Flannery
Conservative Catholics can't get enough of Flannery O'Connor. At First Things this week: Review/essay of Brad Gooch's Flannery: A Life of Flannery O'Connor. Nicely done. Excerpt:
Gooch traces O'Connor's Southern Catholic pedigree and upbringing: her conception “in the shadow of the cathedral” of Savannah, Georgia, her over-nurturing at the hands of her socially-ambitious mother Regina, her prickly relationship with the nuns at her convent school, her now-famous attempts to “dirty the feathers” of her guardian angel. He notes as well the racially stratified society which was her lifelong context, the ubiquitous presence of black maids and farmhands, the people who came and went by back doors, or who did not enter the house at all, by unwritten law.

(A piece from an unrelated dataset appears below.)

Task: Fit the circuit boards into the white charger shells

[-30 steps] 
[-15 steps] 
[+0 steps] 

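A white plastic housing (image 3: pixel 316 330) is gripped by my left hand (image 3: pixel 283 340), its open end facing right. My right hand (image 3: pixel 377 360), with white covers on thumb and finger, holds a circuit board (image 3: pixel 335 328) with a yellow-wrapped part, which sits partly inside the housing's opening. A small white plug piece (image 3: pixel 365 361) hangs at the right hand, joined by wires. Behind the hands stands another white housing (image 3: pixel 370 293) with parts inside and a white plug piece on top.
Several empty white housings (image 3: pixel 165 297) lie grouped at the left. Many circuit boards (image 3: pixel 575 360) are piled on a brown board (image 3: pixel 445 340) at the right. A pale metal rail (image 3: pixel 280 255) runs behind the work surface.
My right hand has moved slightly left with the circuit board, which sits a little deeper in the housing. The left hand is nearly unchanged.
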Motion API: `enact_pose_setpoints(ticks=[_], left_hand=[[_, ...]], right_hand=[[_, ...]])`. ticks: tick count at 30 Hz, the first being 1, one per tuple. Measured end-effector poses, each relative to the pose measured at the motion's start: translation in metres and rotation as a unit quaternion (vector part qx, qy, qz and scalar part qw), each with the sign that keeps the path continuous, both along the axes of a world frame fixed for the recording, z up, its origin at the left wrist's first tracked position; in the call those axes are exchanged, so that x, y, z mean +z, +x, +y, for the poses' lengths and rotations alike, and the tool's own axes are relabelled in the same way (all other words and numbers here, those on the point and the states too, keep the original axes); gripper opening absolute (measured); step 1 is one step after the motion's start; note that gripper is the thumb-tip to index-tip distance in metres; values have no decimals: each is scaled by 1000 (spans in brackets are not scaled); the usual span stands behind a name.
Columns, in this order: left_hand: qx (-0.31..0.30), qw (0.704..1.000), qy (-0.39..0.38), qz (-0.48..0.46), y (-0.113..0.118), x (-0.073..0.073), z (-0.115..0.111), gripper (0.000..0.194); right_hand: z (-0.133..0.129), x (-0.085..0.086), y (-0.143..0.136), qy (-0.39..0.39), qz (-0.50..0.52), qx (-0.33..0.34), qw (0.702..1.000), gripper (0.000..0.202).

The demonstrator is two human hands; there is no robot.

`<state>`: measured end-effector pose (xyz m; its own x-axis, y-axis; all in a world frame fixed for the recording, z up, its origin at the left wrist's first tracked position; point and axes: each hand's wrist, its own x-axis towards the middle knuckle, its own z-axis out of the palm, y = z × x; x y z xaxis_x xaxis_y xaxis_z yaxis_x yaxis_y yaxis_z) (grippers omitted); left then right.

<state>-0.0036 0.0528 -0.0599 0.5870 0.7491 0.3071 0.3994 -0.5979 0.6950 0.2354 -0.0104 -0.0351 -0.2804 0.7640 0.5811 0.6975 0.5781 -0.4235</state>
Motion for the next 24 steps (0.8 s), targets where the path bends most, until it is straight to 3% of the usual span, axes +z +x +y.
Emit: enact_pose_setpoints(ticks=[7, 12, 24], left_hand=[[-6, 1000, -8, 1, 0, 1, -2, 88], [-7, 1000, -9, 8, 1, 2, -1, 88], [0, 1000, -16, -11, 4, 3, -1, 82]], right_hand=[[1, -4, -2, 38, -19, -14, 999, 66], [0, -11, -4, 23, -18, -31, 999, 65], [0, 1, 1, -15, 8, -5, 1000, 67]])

He describes, in one striking instance, a party attended by the teenage “Mary Flannery,” at which the choir of the Ebenezer Baptist Church of Atlanta, directed by Martin Luther King, Sr. and including the ten-year-old Martin Luther King, Jr. performed costumed as slaves.
San Luis Potosi
A writer for The Atlantic describes his trip to Mexico's San Luis Potosi. It starts off great, but then fizzles to absolutely nothing. From the beginning:
In[Graham] Greene's time, San Luis Potosi was the lone holdout against the government's attempt to eliminate the Catholic church. Starting in 1917, the government of Mexico viewed the church as its rival for the affections of the Mexican people, and grew wary of the populist currents it appeared capable of mustering. By the 1930s, after a Catholic holy war, government forces had driven the clergy underground, except in San Luis Potosi, where a rebel leader, General Saturnino Cedillo, controlled the countryside until his killing in 1939.